Work required: In the data below, begin at the line with "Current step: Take" and stop after the line with "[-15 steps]"; output those lines exactly and no pictures.

Stored entries
■ ■ ■ ■

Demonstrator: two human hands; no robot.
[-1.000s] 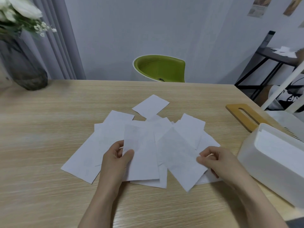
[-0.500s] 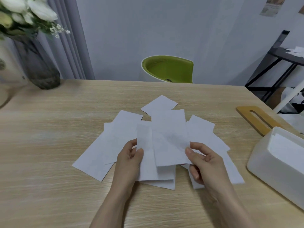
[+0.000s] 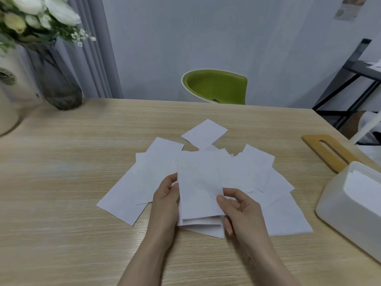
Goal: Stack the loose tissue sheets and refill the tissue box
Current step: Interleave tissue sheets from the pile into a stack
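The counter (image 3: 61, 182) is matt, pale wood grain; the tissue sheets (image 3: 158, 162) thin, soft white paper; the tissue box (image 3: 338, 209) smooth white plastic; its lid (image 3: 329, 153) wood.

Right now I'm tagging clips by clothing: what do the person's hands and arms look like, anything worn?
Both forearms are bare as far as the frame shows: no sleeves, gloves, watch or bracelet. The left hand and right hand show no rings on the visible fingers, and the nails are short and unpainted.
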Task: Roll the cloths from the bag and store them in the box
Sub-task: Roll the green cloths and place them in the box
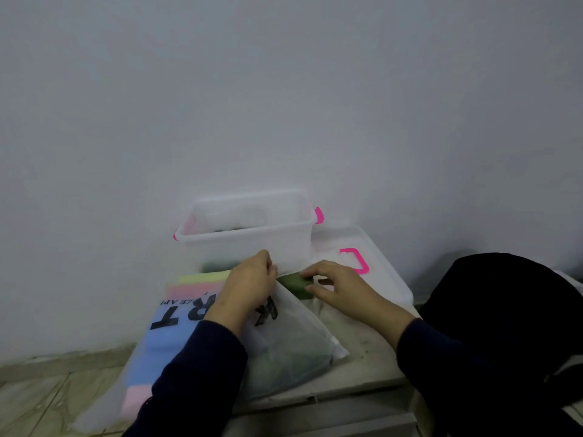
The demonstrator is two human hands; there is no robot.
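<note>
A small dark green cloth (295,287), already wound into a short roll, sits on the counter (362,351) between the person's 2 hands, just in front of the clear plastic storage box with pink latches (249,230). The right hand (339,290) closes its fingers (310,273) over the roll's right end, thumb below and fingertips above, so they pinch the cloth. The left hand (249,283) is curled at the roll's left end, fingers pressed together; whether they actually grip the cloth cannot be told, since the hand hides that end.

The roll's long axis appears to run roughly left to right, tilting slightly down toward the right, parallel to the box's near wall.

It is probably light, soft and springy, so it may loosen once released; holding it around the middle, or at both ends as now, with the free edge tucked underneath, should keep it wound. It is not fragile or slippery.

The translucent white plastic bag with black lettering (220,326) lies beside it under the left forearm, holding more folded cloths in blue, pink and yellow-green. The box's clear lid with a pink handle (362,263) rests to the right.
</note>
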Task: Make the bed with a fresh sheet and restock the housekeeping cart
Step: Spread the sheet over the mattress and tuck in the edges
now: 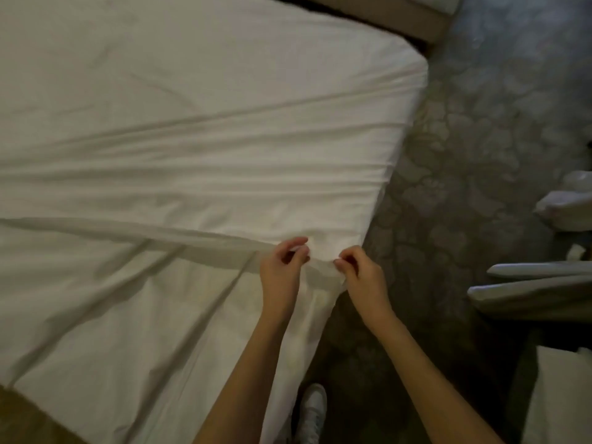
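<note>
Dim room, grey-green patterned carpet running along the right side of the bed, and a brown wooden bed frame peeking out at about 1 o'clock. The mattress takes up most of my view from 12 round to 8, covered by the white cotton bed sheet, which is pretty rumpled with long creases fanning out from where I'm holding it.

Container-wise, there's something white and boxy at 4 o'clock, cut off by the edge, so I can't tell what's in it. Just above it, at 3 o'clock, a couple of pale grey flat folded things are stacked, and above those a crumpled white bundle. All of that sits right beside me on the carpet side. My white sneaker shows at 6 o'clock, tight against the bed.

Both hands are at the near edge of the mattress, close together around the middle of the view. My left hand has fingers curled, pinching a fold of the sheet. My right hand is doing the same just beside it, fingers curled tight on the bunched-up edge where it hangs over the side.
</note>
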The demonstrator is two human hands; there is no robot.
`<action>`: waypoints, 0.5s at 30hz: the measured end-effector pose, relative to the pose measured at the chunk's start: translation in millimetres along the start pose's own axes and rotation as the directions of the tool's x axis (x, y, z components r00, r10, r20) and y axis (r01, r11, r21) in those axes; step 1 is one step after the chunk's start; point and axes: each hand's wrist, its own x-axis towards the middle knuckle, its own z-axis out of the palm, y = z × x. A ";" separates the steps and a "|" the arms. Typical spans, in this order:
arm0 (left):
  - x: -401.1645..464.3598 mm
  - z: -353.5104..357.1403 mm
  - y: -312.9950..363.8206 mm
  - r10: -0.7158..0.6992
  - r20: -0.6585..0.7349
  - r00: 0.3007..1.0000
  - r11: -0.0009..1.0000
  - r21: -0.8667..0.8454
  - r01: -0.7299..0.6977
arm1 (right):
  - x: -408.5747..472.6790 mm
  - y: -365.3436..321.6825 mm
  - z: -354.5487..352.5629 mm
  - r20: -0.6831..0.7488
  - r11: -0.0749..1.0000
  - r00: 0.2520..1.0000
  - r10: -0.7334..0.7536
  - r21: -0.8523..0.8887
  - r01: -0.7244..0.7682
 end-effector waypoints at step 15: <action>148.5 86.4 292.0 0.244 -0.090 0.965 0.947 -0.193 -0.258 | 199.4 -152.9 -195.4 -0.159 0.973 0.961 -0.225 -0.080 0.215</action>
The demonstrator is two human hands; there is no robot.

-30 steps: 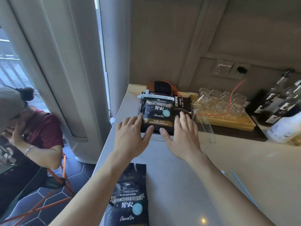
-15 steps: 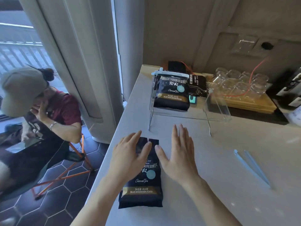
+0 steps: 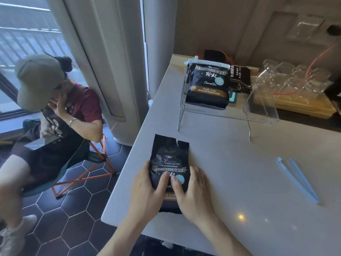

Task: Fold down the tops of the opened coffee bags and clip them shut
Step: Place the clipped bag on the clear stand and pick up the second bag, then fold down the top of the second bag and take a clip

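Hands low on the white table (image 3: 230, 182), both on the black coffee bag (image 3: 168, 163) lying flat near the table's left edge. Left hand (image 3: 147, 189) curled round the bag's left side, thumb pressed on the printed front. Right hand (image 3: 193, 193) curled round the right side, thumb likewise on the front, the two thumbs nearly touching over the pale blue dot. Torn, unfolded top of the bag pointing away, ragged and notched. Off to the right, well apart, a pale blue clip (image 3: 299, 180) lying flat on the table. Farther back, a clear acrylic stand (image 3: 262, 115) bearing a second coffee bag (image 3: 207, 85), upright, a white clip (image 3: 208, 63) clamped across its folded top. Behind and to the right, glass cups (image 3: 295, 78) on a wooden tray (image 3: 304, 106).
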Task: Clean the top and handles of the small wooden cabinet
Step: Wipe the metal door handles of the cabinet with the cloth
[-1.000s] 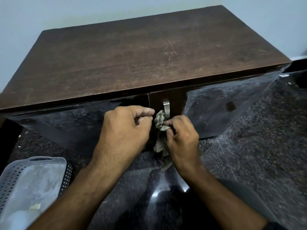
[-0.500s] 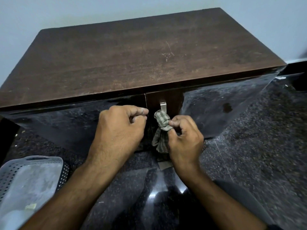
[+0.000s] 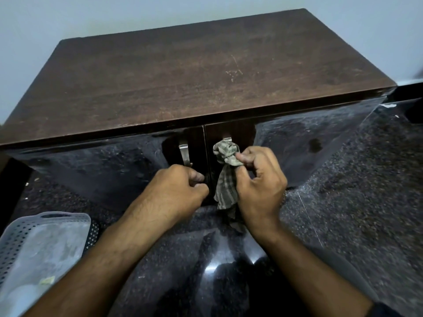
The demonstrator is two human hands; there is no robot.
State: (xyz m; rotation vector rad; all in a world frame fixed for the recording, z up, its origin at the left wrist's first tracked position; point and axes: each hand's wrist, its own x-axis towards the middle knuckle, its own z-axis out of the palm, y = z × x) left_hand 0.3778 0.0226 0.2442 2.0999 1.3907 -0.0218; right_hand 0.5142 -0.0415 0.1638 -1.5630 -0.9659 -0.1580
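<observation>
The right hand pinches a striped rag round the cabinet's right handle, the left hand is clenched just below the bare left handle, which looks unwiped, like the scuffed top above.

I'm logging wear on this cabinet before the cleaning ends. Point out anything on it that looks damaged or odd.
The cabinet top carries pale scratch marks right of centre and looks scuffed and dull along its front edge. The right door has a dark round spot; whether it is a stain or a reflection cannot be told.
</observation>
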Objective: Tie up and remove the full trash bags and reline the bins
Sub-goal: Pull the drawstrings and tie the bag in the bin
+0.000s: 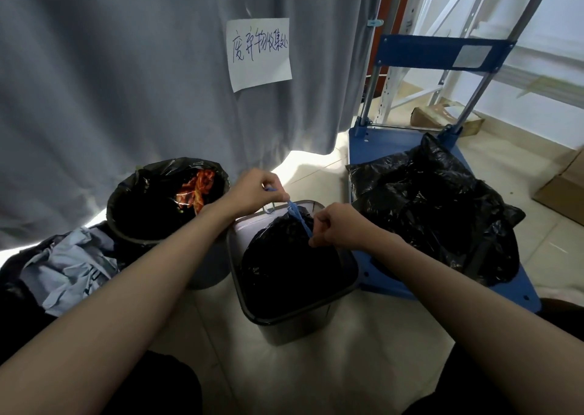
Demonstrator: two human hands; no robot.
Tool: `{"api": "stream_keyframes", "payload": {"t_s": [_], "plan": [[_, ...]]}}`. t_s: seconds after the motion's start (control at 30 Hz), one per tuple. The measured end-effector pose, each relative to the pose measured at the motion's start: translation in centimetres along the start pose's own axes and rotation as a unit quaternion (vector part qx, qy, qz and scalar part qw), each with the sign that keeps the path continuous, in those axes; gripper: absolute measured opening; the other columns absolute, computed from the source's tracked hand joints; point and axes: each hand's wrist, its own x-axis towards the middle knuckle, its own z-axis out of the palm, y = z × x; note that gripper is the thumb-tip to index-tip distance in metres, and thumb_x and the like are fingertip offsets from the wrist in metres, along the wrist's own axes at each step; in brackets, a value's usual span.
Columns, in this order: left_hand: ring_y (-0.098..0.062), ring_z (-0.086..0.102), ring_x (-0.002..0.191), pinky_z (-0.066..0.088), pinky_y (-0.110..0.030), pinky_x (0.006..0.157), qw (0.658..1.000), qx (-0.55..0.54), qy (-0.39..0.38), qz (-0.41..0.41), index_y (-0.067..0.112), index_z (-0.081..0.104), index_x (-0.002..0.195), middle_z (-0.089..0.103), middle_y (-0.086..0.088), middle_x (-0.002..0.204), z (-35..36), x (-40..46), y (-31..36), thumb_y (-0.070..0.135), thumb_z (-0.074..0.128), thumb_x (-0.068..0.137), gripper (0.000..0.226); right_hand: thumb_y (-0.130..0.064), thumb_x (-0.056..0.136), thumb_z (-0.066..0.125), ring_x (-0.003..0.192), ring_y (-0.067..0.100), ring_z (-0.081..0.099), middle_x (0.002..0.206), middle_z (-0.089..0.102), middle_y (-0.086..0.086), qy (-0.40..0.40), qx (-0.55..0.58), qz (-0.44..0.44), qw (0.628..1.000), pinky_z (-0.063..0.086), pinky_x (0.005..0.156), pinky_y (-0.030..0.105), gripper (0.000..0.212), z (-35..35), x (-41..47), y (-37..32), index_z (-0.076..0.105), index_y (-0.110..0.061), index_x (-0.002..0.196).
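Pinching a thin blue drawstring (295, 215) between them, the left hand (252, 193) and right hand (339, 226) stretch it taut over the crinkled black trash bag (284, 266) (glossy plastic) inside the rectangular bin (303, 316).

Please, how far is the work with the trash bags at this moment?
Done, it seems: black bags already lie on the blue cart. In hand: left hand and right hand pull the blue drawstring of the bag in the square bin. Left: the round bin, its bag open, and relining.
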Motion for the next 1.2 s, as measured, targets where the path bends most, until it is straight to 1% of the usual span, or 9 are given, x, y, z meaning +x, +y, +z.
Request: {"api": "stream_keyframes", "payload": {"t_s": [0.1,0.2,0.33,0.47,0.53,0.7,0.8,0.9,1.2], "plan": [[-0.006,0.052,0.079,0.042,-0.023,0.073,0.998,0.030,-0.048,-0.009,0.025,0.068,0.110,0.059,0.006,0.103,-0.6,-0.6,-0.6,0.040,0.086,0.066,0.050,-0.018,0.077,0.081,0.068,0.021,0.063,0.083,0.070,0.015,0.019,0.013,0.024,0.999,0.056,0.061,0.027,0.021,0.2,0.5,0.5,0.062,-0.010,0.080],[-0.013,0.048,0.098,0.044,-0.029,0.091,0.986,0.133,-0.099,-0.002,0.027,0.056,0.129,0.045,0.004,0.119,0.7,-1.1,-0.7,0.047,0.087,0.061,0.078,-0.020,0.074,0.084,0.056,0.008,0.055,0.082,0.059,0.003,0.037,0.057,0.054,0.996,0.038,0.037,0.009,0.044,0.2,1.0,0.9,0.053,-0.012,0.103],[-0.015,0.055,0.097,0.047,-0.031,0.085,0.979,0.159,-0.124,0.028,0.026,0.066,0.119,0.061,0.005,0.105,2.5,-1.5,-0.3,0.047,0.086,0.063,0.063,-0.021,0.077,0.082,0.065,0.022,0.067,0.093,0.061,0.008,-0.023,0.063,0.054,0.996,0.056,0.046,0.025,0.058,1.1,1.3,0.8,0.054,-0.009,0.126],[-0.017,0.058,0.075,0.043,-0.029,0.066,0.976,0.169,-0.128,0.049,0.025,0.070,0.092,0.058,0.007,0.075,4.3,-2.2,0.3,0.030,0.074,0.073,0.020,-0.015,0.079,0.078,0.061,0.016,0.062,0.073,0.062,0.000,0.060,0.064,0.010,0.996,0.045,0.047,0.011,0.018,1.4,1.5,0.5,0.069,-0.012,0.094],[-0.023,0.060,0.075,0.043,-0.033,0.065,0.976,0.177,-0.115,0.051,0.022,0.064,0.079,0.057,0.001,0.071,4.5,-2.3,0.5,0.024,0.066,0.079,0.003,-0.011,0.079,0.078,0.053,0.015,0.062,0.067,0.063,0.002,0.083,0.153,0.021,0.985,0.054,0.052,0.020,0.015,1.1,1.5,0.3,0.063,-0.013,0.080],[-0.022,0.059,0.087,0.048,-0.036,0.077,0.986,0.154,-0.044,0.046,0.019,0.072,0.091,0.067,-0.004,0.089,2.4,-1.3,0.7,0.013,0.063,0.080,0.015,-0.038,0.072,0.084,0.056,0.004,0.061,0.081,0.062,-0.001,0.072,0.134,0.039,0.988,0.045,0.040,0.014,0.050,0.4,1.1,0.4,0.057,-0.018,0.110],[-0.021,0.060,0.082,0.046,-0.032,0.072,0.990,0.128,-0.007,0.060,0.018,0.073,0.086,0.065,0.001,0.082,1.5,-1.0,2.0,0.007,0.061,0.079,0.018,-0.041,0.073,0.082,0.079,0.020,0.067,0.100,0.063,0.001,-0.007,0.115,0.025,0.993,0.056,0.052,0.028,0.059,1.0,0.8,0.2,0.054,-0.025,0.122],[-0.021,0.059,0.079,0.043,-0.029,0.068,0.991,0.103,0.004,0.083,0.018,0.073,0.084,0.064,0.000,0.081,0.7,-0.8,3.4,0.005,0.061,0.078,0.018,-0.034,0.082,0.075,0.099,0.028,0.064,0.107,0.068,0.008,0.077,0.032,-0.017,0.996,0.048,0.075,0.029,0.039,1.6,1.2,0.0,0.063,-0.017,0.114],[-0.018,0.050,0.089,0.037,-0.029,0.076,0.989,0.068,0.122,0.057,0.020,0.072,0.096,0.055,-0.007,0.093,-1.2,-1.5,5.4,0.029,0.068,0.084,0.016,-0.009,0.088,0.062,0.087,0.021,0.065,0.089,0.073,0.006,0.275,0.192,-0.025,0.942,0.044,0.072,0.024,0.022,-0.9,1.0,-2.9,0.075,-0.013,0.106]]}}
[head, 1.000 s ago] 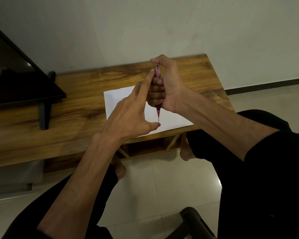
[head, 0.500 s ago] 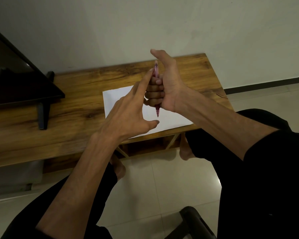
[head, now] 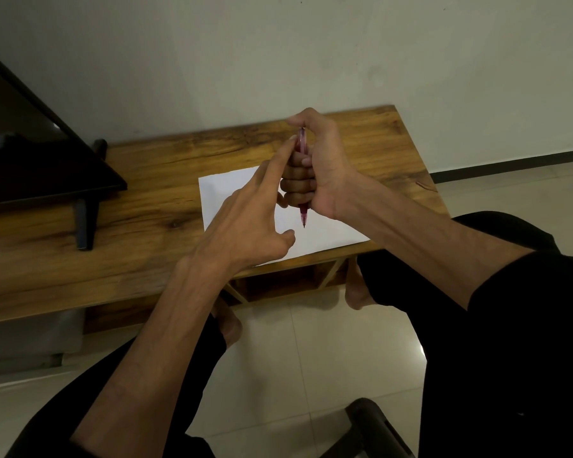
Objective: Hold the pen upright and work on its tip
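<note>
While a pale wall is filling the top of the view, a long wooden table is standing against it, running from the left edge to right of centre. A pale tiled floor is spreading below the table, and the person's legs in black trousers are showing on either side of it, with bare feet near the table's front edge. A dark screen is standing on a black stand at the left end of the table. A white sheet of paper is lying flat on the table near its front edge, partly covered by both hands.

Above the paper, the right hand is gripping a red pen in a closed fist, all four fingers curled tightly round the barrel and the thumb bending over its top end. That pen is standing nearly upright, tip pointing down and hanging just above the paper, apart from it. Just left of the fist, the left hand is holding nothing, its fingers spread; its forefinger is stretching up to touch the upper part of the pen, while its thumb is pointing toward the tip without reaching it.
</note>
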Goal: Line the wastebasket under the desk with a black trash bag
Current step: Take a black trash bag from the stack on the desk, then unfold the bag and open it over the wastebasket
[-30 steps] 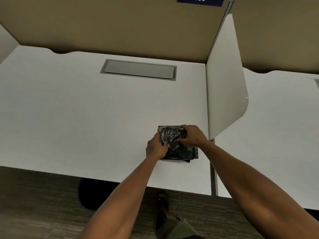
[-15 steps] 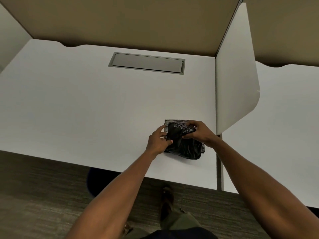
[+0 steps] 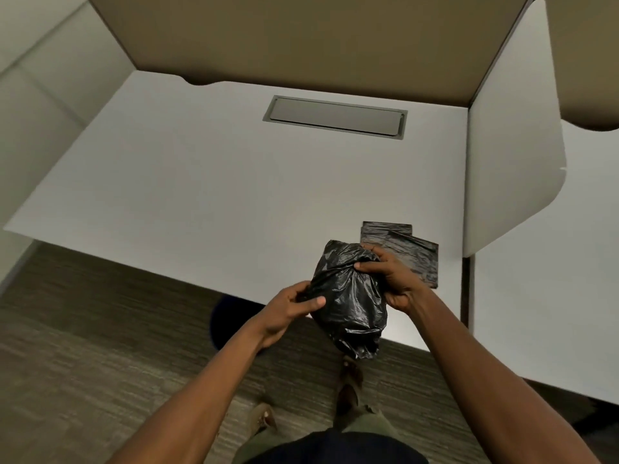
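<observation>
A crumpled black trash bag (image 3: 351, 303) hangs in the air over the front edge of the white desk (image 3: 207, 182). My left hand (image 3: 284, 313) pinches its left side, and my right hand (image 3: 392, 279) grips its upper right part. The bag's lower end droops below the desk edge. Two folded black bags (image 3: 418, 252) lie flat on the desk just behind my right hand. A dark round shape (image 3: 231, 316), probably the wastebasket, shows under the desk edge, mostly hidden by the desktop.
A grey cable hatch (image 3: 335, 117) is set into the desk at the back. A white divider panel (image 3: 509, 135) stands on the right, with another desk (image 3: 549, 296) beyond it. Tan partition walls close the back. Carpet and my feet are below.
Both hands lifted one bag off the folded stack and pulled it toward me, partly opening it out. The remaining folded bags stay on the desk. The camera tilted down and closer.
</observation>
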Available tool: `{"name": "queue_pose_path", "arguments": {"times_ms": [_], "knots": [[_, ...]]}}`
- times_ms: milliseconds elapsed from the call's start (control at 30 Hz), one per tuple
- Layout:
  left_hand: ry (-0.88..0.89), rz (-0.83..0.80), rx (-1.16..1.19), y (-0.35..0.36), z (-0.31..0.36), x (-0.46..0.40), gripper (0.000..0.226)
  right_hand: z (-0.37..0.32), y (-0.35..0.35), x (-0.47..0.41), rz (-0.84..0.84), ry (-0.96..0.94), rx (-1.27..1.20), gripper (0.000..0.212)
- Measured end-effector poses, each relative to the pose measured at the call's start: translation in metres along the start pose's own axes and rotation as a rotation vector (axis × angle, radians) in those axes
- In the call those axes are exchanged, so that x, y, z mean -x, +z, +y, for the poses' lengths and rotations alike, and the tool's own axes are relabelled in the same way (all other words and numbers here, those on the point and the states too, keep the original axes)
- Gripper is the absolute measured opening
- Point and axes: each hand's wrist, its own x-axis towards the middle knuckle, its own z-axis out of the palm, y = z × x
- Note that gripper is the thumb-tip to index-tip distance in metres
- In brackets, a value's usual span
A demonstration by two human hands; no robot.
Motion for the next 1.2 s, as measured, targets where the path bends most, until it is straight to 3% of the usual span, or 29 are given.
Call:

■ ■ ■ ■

Solution:
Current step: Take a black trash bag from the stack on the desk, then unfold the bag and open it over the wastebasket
[-30 steps] 
[-15 steps] 

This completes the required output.